* _Work instruction_
Here are some records. Repeat them all exactly.
___ Available data ___
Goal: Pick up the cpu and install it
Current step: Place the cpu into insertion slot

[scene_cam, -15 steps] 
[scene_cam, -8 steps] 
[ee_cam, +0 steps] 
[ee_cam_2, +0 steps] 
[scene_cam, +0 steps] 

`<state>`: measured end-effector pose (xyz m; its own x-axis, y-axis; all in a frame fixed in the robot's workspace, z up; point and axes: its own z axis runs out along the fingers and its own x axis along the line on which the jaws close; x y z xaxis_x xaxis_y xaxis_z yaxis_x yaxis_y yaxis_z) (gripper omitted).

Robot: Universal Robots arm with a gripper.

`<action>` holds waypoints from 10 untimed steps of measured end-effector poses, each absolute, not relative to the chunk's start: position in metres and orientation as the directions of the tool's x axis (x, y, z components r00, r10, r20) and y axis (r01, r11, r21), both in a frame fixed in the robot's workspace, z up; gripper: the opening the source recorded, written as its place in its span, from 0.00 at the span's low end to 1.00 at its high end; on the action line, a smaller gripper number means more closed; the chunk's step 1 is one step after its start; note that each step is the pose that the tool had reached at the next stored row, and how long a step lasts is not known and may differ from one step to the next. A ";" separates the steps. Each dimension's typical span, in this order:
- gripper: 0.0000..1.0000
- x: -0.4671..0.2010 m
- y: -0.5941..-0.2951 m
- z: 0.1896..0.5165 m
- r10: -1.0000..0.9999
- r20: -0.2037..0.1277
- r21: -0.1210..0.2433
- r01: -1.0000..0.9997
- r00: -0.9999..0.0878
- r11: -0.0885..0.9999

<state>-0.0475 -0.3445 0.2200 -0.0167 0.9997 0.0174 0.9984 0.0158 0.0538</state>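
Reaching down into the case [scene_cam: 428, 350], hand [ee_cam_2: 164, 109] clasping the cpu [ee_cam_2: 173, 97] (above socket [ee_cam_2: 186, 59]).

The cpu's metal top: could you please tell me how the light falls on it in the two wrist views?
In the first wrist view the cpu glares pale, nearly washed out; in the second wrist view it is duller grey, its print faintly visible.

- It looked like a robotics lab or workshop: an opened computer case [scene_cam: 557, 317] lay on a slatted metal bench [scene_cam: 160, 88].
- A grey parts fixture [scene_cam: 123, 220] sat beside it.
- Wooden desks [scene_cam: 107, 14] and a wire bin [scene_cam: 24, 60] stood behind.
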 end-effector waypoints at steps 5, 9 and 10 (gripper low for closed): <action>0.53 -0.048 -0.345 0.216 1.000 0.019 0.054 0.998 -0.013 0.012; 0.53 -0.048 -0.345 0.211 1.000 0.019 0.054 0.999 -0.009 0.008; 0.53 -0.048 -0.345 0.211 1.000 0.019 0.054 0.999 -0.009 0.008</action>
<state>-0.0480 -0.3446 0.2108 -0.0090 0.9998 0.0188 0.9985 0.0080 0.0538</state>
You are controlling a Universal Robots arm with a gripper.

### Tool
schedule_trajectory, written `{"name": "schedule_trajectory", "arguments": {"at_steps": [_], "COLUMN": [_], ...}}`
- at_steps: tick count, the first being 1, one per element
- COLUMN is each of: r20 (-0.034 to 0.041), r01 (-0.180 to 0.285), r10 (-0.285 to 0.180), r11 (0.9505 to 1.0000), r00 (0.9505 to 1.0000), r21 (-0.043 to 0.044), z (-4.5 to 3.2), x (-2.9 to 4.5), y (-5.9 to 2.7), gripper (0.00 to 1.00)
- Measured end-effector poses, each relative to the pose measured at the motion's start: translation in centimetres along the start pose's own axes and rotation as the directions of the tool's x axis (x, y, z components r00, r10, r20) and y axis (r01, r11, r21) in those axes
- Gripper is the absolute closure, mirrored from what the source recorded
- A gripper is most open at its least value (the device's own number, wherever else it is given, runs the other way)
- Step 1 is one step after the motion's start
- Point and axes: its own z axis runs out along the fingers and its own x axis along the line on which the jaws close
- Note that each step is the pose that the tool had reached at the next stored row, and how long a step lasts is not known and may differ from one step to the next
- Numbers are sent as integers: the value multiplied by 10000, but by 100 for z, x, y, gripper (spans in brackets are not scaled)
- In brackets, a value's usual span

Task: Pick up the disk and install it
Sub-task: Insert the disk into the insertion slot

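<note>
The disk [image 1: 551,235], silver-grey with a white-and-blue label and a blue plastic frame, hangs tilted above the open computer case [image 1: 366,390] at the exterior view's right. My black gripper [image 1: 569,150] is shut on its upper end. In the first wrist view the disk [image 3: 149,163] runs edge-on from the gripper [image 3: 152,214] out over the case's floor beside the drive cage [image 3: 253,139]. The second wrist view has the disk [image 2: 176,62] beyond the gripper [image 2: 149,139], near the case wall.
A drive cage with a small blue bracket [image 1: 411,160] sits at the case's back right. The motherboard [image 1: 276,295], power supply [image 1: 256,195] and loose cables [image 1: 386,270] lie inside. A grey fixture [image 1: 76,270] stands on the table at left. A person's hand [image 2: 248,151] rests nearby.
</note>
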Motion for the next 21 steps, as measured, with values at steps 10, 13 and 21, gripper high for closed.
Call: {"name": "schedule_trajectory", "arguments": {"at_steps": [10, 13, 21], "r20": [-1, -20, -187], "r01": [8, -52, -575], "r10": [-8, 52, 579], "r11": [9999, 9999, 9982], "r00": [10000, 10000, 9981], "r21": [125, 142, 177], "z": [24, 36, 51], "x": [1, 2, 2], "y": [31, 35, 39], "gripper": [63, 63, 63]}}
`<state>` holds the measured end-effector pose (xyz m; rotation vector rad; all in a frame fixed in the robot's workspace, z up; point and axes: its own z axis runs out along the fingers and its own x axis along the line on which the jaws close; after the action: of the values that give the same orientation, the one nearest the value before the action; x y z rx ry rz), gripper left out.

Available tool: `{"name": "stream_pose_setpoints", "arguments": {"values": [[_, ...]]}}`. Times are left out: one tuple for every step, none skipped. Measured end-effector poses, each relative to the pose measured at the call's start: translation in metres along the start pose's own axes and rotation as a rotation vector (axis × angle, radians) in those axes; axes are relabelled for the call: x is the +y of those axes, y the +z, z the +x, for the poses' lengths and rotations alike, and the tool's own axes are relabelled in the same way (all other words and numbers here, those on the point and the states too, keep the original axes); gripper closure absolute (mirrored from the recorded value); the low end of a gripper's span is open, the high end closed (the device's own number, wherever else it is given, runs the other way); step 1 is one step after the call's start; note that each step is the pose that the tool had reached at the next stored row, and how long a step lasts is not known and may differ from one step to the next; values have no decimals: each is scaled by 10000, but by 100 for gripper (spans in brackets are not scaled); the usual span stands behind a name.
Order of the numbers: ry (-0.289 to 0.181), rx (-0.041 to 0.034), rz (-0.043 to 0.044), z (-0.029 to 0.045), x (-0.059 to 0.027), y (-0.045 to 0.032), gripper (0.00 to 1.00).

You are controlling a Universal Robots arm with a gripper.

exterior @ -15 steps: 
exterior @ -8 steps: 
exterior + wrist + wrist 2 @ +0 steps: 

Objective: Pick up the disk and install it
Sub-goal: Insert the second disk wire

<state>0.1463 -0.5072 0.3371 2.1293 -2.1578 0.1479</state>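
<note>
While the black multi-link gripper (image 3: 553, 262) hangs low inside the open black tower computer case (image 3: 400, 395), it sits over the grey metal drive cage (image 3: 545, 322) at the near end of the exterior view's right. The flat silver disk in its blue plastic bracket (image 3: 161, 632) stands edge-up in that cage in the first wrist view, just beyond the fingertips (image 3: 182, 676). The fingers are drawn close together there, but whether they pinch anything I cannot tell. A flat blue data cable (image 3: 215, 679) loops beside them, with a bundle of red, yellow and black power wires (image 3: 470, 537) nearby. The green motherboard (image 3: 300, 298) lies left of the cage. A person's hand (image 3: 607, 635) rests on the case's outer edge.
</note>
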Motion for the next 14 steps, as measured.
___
* _Written reply_
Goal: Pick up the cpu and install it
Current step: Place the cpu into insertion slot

[scene_cam, -15 steps] 
[scene_cam, -8 steps] 
[ee_cam, +0 steps] 
[ee_cam_2, +0 steps] 
[scene_cam, +0 steps] 

`<state>`: measured end-effector pose (xyz m; its own x-axis, y-axis; all in a frame fixed in the robot's workspace, z up; point and axes: its own z axis runs out along the fingers and its own x axis along the line on which the jaws close; x y z xaxis_x xaxis_y xaxis_z yaxis_x yaxis_y yaxis_z) (gripper omitted).

Robot: Universal Robots arm with a gripper.

`<action>` holds waypoints from 10 untimed steps of measured end-effector poses, each absolute, not relative to the chunk's start: position in metres and orientation as the directions of the tool's x axis (x, y, z components r00, r10, r20) and y axis (r01, r11, r21), both in a frame fixed in the robot's workspace, z up; gripper: the opening the source recorded, written as its place in its span, from 0.00 at the span's low end to 1.00 at its high end; on the action line, a smaller gripper number means more closed; the chunk's step 1 is one step after its start; note that each step is the pose that the tool had reached at the next stored row, and how long a step lasts is not known and may differ from one step to the next. A ";" separates the steps. Each dimension's typical span, in this order:
- gripper: 0.0000..1.0000
- x: -0.4671..0.2010 m
- y: -0.5941..-0.2951 m
- z: 0.1896..0.5165 m
- r10: -1.0000..0.9999
- r20: -0.2037..0.1277
- r21: -0.1210..0.2433
- r01: -1.0000..0.9997
- r00: -0.9999..0.0878
- r11: -0.0885..0.9999

<state>-0.0475 -0.3445 0.2200 -0.0167 0.9997 0.0174 0.9984 0.0158 0.0538</state>
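Reaching down into the case [scene_cam: 428, 350], hand [ee_cam_2: 164, 109] clasping the cpu [ee_cam_2: 173, 97] (above socket [ee_cam_2: 186, 59]).

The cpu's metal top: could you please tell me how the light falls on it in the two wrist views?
In the first wrist view the cpu glares pale, nearly washed out; in the second wrist view it is duller grey, its print faintly visible.

- It looked like a robotics lab or workshop: an opened computer case [scene_cam: 557, 317] lay on a slatted metal bench [scene_cam: 160, 88].
- A grey parts fixture [scene_cam: 123, 220] sat beside it.
- Wooden desks [scene_cam: 107, 14] and a wire bin [scene_cam: 24, 60] stood behind.
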 end-effector waypoints at steps 5, 9 and 10 (gripper low for closed): <action>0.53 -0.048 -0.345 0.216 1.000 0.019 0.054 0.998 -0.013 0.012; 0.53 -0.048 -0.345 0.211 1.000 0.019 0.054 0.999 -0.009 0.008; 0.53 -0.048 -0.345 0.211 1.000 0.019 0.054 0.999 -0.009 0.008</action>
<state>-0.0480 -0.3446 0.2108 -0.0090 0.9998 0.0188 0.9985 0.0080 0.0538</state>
You are controlling a Universal Robots arm with a gripper.

### Tool
schedule_trajectory, written `{"name": "schedule_trajectory", "arguments": {"at_steps": [_], "COLUMN": [_], ...}}`
- at_steps: tick count, the first being 1, one per element
- COLUMN is each of: r20 (-0.034 to 0.041), r01 (-0.180 to 0.285), r10 (-0.285 to 0.180), r11 (0.9505 to 1.0000), r00 (0.9505 to 1.0000), r21 (-0.043 to 0.044), z (-4.5 to 3.2), x (-2.9 to 4.5), y (-5.9 to 2.7), gripper (0.00 to 1.00)
- Measured end-effector poses, each relative to the pose measured at the motion's start: translation in centimetres along the start pose's own axes and rotation as the directions of the tool's x axis (x, y, z components r00, r10, r20) and y axis (r01, r11, r21) in those axes
- Gripper is the absolute closure, mirrored from what the source recorded
- A gripper is most open at its least value (the device's own number, wherever else it is given, runs the other way)
- Step 1 is one step after the motion's start
- Point and axes: its own z axis runs out along the fingers and its own x axis along the line on which the jaws close
- Note that each step is the pose that the tool had reached at the next stored row, and how long a step lasts is not known and may differ from one step to the next
- Numbers are sent as integers: the value multiplied by 10000, but by 100 for z, x, y, gripper (spans in brackets are not scaled)
- In brackets, a value's usual span

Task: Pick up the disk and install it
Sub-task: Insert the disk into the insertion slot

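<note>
The disk [image 1: 551,235], silver-grey with a white-and-blue label and a blue plastic frame, hangs tilted above the open computer case [image 1: 366,390] at the exterior view's right. My black gripper [image 1: 569,150] is shut on its upper end. In the first wrist view the disk [image 3: 149,163] runs edge-on from the gripper [image 3: 152,214] out over the case's floor beside the drive cage [image 3: 253,139]. The second wrist view has the disk [image 2: 176,62] beyond the gripper [image 2: 149,139], near the case wall.
A drive cage with a small blue bracket [image 1: 411,160] sits at the case's back right. The motherboard [image 1: 276,295], power supply [image 1: 256,195] and loose cables [image 1: 386,270] lie inside. A grey fixture [image 1: 76,270] stands on the table at left. A person's hand [image 2: 248,151] rests nearby.
</note>
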Motion for the next 21 steps, as measured, with values at steps 10, 13 and 21, gripper high for closed.
Call: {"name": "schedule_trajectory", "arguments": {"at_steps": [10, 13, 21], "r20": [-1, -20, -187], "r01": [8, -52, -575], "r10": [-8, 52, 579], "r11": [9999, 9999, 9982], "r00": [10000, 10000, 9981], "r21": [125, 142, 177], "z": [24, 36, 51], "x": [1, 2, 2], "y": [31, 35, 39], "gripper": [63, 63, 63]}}
`<state>` holds the measured end-effector pose (xyz m; rotation vector rad; all in a frame fixed in the robot's workspace, z up; point and axes: its own z axis runs out along the fingers and its own x axis along the line on which the jaws close; after the action: of the values that give the same orientation, the one nearest the value before the action; x y z rx ry rz), gripper left out.

Available tool: `{"name": "stream_pose_setpoints", "arguments": {"values": [[_, ...]]}}`. Times are left out: one tuple for every step, none skipped. Measured end-effector poses, each relative to the pose measured at the call's start: translation in metres along the start pose's own axes and rotation as a rotation vector (axis × angle, radians) in those axes; axes are relabelled for the call: x is the +y of those axes, y the +z, z the +x, for the poses' lengths and rotations alike, and the tool's own axes are relabelled in the same way (all other words and numbers here, those on the point and the states too, keep the original axes); gripper closure absolute (mirrored from the recorded value); the low end of a gripper's span is open, the high end closed (the device's own number, wherever else it is given, runs the other way); step 1 is one step after the call's start; note that each step is the pose that the tool had reached at the next stored row, and how long a step lasts is not known and may differ from one step to the next; values have no decimals: each is scaled by 10000, but by 100 for gripper (spans in brackets are not scaled); the usual span stands behind a name.
Order of the numbers: ry (-0.289 to 0.181), rx (-0.041 to 0.034), rz (-0.043 to 0.044), z (-0.029 to 0.045), x (-0.059 to 0.027), y (-0.045 to 0.032), gripper (0.00 to 1.00).

You are controlling a Universal Robots arm with a gripper.

exterior @ -15 steps: 
exterior @ -8 steps: 
exterior + wrist + wrist 2 @ +0 steps: 

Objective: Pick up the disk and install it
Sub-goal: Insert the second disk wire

<state>0.1463 -0.5072 0.3371 2.1293 -2.1578 0.1479</state>
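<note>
While the black multi-link gripper (image 3: 553, 262) hangs low inside the open black tower computer case (image 3: 400, 395), it sits over the grey metal drive cage (image 3: 545, 322) at the near end of the exterior view's right. The flat silver disk in its blue plastic bracket (image 3: 161, 632) stands edge-up in that cage in the first wrist view, just beyond the fingertips (image 3: 182, 676). The fingers are drawn close together there, but whether they pinch anything I cannot tell. A flat blue data cable (image 3: 215, 679) loops beside them, with a bundle of red, yellow and black power wires (image 3: 470, 537) nearby. The green motherboard (image 3: 300, 298) lies left of the cage. A person's hand (image 3: 607, 635) rests on the case's outer edge.
</note>
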Motion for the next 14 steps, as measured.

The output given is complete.